Integrating Apache Spark with ClickHouse
Apache Spark Apache Spark™ is a multi-language engine for executing data engineering, data science, and machine learning on single-node machines or clusters.
There are two main ways to connect Apache Spark and ClickHouse:
- Spark Connector - the Spark connector implements the
DataSourceV2
and has its own Catalog management. As of today, this is the recommended way to integrate ClickHouse and Spark. - Spark JDBC - Integrate Spark and ClickHouse using a JDBC data source.
Spark Connector
This connector leverages ClickHouse-specific optimizations, such as advanced partitioning and predicate pushdown, to improve query performance and data handling. The connector is based on ClickHouse's official JDBC connector, and manages its own catalog.
Requirements
- Java 8 or 17
- Scala 2.12 or 2.13
- Apache Spark 3.3 or 3.4 or 3.5
Compatibility Matrix
Version | Compatible Spark Versions | ClickHouse JDBC version |
---|---|---|
main | Spark 3.3, 3.4, 3.5 | 0.6.3 |
0.8.0 | Spark 3.3, 3.4, 3.5 | 0.6.3 |
0.7.3 | Spark 3.3, 3.4 | 0.4.6 |
0.6.0 | Spark 3.3 | 0.3.2-patch11 |
0.5.0 | Spark 3.2, 3.3 | 0.3.2-patch11 |
0.4.0 | Spark 3.2, 3.3 | Not depend on |
0.3.0 | Spark 3.2, 3.3 | Not depend on |
0.2.1 | Spark 3.2 | Not depend on |
0.1.2 | Spark 3.2 | Not depend on |
Download the library
The name pattern of the binary JAR is:
clickhouse-spark-runtime-${spark_binary_version}_${scala_binary_version}-${version}.jar
You can find all available released JARs in the Maven Central Repository and all daily build SNAPSHOT JARs in the Sonatype OSS Snapshots Repository.
Import as a dependency
Gradle
dependencies {
implementation("com.clickhouse.spark:clickhouse-spark-runtime-{{ spark_binary_version }}_{{ scala_binary_version }}:{{ stable_version }}")

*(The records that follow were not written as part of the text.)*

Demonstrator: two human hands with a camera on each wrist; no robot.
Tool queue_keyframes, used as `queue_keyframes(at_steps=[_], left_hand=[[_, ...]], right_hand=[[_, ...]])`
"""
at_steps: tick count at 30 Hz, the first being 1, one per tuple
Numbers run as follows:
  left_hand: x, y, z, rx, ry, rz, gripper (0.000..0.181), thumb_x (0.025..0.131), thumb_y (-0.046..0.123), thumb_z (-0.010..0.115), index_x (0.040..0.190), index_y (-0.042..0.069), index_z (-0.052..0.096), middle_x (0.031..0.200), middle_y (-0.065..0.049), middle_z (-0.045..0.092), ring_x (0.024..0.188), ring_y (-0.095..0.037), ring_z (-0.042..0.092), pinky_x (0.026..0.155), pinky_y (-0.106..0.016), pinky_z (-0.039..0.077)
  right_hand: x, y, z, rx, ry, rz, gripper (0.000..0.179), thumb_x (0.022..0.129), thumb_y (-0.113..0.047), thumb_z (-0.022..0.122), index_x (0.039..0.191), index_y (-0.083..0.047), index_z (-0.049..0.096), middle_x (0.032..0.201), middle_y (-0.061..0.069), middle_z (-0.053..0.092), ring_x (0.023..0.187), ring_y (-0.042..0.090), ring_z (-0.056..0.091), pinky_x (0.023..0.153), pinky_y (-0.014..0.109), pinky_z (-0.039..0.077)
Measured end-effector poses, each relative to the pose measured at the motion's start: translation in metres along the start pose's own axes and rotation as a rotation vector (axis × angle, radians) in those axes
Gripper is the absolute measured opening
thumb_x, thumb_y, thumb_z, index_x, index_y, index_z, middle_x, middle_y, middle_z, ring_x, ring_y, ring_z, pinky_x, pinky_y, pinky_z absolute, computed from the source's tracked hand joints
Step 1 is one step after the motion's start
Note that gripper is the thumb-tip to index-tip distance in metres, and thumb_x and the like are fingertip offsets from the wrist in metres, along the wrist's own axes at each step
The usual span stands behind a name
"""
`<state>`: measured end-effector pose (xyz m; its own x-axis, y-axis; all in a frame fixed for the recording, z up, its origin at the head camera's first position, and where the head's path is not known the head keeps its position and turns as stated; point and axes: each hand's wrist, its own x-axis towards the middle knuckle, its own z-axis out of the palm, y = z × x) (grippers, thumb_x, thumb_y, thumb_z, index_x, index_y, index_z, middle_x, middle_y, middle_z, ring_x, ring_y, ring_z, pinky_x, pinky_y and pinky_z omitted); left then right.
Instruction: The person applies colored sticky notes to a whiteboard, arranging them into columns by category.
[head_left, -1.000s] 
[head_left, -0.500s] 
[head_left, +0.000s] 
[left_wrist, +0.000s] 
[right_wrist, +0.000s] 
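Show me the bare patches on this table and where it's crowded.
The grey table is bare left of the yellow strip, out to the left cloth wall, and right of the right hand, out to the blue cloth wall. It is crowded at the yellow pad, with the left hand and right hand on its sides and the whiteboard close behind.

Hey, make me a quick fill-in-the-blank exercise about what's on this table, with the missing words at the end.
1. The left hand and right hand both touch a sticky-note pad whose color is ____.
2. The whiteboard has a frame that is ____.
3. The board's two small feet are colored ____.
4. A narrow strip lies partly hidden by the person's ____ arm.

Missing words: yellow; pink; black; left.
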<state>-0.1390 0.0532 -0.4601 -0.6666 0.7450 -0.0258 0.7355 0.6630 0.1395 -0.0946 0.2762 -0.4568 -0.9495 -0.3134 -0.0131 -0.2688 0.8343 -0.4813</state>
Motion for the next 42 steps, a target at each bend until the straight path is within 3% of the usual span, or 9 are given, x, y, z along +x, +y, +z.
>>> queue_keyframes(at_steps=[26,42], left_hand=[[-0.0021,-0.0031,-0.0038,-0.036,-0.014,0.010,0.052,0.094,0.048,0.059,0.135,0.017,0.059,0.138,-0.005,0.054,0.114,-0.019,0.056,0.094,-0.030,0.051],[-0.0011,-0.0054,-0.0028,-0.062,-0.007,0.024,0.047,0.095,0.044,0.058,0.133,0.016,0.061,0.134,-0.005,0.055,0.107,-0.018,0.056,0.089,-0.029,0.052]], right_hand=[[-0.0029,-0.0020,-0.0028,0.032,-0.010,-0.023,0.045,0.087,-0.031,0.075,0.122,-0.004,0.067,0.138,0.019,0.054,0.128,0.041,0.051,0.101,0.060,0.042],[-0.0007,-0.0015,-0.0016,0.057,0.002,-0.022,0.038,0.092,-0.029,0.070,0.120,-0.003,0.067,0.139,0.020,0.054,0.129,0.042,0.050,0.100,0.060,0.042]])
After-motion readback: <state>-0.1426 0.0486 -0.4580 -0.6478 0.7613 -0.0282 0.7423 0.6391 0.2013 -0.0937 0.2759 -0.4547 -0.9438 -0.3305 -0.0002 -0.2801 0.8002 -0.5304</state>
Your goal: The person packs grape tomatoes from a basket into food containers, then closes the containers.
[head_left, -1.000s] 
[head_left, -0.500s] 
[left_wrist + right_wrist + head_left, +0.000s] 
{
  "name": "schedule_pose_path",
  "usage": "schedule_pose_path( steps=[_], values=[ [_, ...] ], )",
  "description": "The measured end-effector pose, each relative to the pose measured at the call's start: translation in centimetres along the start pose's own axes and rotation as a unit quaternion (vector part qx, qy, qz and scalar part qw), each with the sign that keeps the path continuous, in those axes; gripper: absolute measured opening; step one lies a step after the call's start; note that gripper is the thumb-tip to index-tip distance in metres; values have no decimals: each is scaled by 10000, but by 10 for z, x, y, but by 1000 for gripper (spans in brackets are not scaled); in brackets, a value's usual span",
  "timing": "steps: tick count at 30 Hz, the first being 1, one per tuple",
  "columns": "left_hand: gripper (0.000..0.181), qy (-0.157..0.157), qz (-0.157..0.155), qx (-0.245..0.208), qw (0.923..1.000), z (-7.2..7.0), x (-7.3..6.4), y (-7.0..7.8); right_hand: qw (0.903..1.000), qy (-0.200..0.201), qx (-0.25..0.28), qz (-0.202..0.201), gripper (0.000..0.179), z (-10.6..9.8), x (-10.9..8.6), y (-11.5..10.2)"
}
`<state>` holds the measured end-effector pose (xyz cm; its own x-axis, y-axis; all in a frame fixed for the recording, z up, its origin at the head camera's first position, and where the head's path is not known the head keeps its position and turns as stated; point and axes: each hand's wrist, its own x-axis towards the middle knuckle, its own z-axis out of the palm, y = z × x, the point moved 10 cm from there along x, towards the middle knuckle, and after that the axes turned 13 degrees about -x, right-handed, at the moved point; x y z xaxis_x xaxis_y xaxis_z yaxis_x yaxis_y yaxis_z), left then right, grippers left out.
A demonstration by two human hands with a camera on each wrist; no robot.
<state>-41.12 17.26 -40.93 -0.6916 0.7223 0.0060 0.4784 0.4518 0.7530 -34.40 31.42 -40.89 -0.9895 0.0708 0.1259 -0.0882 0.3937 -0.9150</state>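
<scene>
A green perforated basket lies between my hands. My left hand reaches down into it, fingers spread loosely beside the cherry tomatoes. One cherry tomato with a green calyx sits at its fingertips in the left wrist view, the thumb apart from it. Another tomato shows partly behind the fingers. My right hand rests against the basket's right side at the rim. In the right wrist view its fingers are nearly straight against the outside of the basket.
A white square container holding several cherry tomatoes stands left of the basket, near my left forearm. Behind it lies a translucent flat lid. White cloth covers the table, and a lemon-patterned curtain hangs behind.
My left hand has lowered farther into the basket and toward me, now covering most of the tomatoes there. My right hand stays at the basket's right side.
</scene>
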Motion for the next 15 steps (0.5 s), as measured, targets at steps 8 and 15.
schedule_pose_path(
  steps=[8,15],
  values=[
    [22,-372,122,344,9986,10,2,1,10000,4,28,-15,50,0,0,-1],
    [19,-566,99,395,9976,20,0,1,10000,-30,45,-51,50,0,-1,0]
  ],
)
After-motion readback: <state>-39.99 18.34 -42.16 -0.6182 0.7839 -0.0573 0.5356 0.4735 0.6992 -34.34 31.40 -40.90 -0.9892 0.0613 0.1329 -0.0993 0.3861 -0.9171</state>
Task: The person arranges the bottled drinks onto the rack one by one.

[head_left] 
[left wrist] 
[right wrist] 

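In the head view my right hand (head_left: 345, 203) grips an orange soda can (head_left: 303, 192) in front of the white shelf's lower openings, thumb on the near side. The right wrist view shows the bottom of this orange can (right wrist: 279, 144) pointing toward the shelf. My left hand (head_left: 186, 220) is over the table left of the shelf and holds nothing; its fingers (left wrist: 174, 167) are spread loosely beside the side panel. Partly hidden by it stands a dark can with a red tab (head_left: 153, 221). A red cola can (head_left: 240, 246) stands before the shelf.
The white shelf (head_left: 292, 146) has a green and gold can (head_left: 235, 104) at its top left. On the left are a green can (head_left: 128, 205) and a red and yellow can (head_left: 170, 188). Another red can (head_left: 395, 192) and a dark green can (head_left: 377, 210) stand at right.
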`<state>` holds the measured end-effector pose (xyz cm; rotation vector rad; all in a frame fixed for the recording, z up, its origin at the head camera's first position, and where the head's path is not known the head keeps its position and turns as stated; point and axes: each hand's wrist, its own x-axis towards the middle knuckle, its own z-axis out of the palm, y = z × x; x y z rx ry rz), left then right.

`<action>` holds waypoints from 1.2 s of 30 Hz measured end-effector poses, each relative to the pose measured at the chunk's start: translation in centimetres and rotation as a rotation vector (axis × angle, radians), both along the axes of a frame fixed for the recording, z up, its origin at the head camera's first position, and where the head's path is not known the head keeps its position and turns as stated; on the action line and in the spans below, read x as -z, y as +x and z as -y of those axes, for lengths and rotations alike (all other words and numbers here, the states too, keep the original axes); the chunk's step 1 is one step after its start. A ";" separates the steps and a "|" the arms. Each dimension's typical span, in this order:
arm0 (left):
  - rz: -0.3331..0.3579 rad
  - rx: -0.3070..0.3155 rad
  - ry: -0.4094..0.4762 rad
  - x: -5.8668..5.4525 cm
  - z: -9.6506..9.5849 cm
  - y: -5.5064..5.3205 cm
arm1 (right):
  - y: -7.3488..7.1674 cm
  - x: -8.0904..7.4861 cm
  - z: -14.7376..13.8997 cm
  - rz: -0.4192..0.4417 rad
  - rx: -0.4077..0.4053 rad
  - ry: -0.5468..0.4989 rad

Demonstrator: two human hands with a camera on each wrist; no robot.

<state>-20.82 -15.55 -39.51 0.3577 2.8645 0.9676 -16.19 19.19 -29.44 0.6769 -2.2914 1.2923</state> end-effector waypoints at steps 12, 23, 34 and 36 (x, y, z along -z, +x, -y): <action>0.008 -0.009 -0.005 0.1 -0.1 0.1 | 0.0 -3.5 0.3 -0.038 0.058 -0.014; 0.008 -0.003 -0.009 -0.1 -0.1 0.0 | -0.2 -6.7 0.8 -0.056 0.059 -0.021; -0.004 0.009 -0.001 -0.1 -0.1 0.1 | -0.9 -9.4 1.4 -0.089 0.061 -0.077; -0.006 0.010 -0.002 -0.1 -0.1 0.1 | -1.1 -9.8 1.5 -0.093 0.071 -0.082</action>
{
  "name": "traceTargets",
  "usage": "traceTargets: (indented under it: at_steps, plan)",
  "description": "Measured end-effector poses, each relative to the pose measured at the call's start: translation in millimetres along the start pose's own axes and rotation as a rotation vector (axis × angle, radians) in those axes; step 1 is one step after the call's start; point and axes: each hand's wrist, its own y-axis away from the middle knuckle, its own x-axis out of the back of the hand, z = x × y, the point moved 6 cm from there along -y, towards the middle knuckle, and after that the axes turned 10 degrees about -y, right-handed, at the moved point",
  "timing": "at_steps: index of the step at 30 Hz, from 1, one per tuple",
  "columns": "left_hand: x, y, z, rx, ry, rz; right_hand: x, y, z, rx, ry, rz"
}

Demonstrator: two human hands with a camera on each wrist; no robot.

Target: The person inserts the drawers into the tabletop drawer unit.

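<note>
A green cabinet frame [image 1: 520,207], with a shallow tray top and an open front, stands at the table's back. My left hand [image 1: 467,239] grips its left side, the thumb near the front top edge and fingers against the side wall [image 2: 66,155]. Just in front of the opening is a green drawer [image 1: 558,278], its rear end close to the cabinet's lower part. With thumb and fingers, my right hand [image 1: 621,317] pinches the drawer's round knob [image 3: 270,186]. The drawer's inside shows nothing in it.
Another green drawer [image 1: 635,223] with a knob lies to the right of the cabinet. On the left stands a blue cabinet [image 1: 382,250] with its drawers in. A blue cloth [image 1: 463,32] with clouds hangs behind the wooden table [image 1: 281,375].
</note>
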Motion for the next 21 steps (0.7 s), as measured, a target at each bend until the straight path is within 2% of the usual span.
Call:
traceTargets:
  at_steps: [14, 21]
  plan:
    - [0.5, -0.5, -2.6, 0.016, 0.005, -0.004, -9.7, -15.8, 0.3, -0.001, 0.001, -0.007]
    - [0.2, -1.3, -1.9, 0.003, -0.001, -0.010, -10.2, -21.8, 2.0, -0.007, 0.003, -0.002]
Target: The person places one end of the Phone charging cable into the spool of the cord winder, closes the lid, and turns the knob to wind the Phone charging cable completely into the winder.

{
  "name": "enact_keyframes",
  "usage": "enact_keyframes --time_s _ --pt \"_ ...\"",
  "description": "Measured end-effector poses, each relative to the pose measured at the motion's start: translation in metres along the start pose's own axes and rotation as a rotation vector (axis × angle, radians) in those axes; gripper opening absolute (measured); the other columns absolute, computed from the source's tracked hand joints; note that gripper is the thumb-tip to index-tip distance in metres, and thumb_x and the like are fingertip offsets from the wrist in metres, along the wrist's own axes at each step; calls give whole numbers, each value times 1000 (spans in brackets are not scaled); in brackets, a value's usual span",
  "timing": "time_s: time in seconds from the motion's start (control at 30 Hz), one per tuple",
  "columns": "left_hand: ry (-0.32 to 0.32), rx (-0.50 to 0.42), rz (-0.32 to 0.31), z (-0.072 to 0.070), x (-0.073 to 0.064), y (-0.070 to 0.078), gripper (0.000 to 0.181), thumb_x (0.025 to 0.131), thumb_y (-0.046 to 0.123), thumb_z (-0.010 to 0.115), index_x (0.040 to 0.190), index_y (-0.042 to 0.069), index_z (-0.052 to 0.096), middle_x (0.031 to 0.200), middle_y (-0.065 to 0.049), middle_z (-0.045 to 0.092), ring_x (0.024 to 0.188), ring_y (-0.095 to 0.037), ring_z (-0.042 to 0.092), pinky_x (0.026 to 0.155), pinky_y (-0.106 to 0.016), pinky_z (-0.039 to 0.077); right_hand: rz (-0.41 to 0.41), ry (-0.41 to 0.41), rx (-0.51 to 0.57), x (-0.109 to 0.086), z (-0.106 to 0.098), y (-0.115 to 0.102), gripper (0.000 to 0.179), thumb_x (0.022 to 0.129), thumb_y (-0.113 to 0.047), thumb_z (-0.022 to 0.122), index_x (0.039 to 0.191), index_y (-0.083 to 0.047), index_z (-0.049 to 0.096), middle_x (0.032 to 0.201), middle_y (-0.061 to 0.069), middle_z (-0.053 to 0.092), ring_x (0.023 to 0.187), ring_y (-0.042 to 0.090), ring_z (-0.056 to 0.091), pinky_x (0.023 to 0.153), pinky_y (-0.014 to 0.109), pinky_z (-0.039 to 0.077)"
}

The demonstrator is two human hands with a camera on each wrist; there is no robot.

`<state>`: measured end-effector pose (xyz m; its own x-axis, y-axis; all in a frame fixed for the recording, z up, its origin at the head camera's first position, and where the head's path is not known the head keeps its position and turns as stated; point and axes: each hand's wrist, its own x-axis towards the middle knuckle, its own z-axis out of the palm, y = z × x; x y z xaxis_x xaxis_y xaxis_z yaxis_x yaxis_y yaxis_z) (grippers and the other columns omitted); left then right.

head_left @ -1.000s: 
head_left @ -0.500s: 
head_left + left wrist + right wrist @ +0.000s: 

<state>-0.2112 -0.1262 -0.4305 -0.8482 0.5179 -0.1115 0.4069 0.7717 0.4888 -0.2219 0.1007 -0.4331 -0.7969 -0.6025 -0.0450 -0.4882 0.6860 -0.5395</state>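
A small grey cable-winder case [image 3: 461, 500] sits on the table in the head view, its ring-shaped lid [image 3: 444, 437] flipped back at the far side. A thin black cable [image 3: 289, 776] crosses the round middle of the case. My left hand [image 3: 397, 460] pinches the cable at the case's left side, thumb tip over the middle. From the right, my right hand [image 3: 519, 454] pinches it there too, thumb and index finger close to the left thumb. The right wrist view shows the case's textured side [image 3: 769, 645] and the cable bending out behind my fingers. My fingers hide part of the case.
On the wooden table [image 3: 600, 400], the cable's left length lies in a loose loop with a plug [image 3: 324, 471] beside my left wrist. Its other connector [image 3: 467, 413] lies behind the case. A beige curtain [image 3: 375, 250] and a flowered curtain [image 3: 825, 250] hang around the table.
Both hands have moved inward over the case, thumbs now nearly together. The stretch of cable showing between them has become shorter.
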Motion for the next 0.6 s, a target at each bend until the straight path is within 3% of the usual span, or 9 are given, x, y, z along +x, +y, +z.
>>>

implementation("com.clickhouse:clickhouse-jdbc:{{ clickhouse_jdbc_version }}:all") { transitive = false }
}
Add the following repository if you want to use the SNAPSHOT version:
repositries {
maven { url = "https://s01.oss.sonatype.org/content/repositories/snapshots" }
}
Maven
<dependency>
<groupId>com.clickhouse.spark</groupId>
<artifactId>clickhouse-spark-runtime-{{ spark_binary_version }}_{{ scala_binary_version }}</artifactId>
<version>{{ stable_version }}</version>
</dependency>
<dependency>
<groupId>com.clickhouse</groupId>
<artifactId>clickhouse-jdbc</artifactId>
<classifier>all</classifier>
<version>{{ clickhouse_jdbc_version }}</version>
<exclusions>
<exclusion>
<groupId>*</groupId>
<artifactId>*</artifactId>
</exclusion>
</exclusions>
</dependency>
Add the following repository if you want to use SNAPSHOT version.
<repositories>
<repository>
<id>sonatype-oss-snapshots</id>
<name>Sonatype OSS Snapshots Repository</name>
<url>https://s01.oss.sonatype.org/content/repositories/snapshots</url>
</repository>
</repositories>
Play with Spark SQL
Note: For SQL-only use cases, Apache Kyuubi is recommended for production.
Launch Spark SQL CLI
$SPARK_HOME/bin/spark-sql \
--conf spark.sql.catalog.clickhouse=com.clickhouse.spark.ClickHouseCatalog \
--conf spark.sql.catalog.clickhouse.host=${CLICKHOUSE_HOST:-127.0.0.1} \
--conf spark.sql.catalog.clickhouse.protocol=http \
--conf spark.sql.catalog.clickhouse.http_port=${CLICKHOUSE_HTTP_PORT:-8123} \
--conf spark.sql.catalog.clickhouse.user=${CLICKHOUSE_USER:-default} \
--conf spark.sql.catalog.clickhouse.password=${CLICKHOUSE_PASSWORD:-} \
--conf spark.sql.catalog.clickhouse.database=default \
--jars /path/clickhouse-spark-runtime-{{ spark_binary_version }}_{{ scala_binary_version }}:{{ stable_version }}.jar,/path/clickhouse-jdbc-{{ clickhouse_jdbc_version }}-all.jar
The following argument
--jars /path/clickhouse-spark-runtime-{{ spark_binary_version }}_{{ scala_binary_version }}:{{ stable_version }}.jar,/path/clickhouse-jdbc-{{ clickhouse_jdbc_version }}-all.jar
can be replaced by
--repositories https://{maven-cental-mirror or private-nexus-repo} \
--packages com.clickhouse.spark:clickhouse-spark-runtime-{{ spark_binary_version }}_{{ scala_binary_version }}:{{ stable_version }},com.clickhouse:clickhouse-jdbc:{{ clickhouse_jdbc_version }}:all
to avoid copying the JAR to your Spark client node.
Operations
Basic operations, e.g. create database, create table, write table, read table, etc.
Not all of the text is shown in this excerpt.